Monday, October 12, 2009

How To Use Weight Lifting Routines From Bodybuilding Magazines

A common mistake amongst lifters trying to gain mass quickly is to copy one of the overwhelming weight lifting routines from the pages of Muscle and Fitness or Flex Magazine. This logic often comes from the belief that fast muscle gain can be achieved by following the exact workouts as professional bodybuilders.
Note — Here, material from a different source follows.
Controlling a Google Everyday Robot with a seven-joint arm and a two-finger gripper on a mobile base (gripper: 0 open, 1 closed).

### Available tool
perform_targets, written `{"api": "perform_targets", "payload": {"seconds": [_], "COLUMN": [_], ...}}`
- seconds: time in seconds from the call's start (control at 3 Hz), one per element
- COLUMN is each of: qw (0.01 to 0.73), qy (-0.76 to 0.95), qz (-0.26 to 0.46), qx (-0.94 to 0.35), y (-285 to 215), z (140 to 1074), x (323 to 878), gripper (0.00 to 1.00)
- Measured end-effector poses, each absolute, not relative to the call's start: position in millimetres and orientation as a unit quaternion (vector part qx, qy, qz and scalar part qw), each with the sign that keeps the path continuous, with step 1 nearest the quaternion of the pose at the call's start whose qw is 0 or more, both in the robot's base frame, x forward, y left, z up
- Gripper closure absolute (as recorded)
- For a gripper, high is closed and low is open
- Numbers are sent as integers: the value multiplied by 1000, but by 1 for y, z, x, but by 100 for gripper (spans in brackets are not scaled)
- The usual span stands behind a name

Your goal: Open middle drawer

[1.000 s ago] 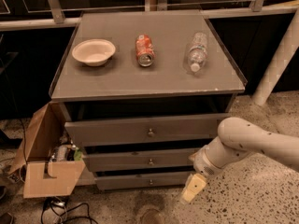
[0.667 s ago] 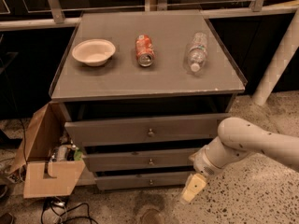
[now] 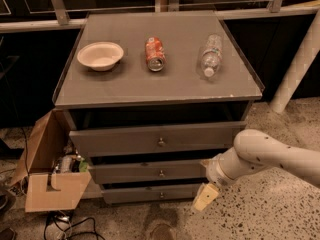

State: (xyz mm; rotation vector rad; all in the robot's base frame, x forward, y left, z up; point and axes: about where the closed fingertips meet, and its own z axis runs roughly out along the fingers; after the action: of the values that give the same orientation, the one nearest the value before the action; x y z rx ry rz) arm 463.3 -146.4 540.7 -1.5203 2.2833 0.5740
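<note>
A grey cabinet has three drawer fronts stacked below its top. The middle drawer [image 3: 145,172] is a flat grey front with a small round knob [image 3: 161,173] at its centre. It sits between the taller top drawer [image 3: 150,139] and the low bottom drawer [image 3: 150,194]. All three fronts stand out a little from the frame. My gripper [image 3: 206,196] hangs at the end of the white arm [image 3: 265,156], low at the right of the cabinet, in front of the bottom drawer's right end. It touches no knob.
On the cabinet top [image 3: 125,86] stand a white bowl [image 3: 100,55], a red can [image 3: 155,54] lying down and a clear plastic bottle [image 3: 211,55] lying down. An open cardboard box [image 3: 47,176] with clutter stands at the left. Cables [image 3: 65,224] lie on the speckled floor. A white post [image 3: 298,64] rises at the right.
</note>
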Motion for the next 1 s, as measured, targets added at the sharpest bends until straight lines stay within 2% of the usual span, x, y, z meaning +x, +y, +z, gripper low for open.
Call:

Unfortunately the result of performing the high number of sets to muscular failure as instructed is usually over training and disappointment (sometimes even to the point of quitting weight lifting). All of this frustration is completely unnecessary because great gains are can be achieved with a few minor adjustments. Many weight lifting workouts in bodybuilding magazines are composed of an effective combination exercises; the only problem is the overwhelming number of sets. As an example, let us examine one of the many chest workouts from Flex Magazine.

Beginners
  • Incline barbell presses 4x6-8
  • Flat-bench barbell presses 4x6-8
Advanced
  • Incline barbell presses 4x6-8
  • Flat-bench barbell presses 4x6-8
  • Dumbbell flyes 3-4x12-15
  • Cable crossovers 3-4x12-15
Unlike many weight lifting routines in bodybuilding magazines, the above features separate workouts for beginners and advanced lifters (it is important to note that many beginners will follow advanced routines with the expectation of fast muscle gain). Both workouts consist of the right exercises to stimulate overall chest growth but can potentially lead to over training due to the high number of sets (8 sets for beginners and 14-16 sets for advanced lifters). But performing only 2-3 sets of incline and flat barbell presses and 2 sets of dumbell flyes and cable crossovers solves this problem completely. After this modification, the result will be 4-6 sets for beginners and 8-10 sets for advanced lifters, which is sufficient for stimulation of muscle growth. Bodybuilding magazines are a valuable tool in building a great physique and minimal adjustment is required for the routines to result in optimal muscle gain rather than over training. For more information read the article Bodybuilding Magazines:  Make Or Break Your Workout Plan.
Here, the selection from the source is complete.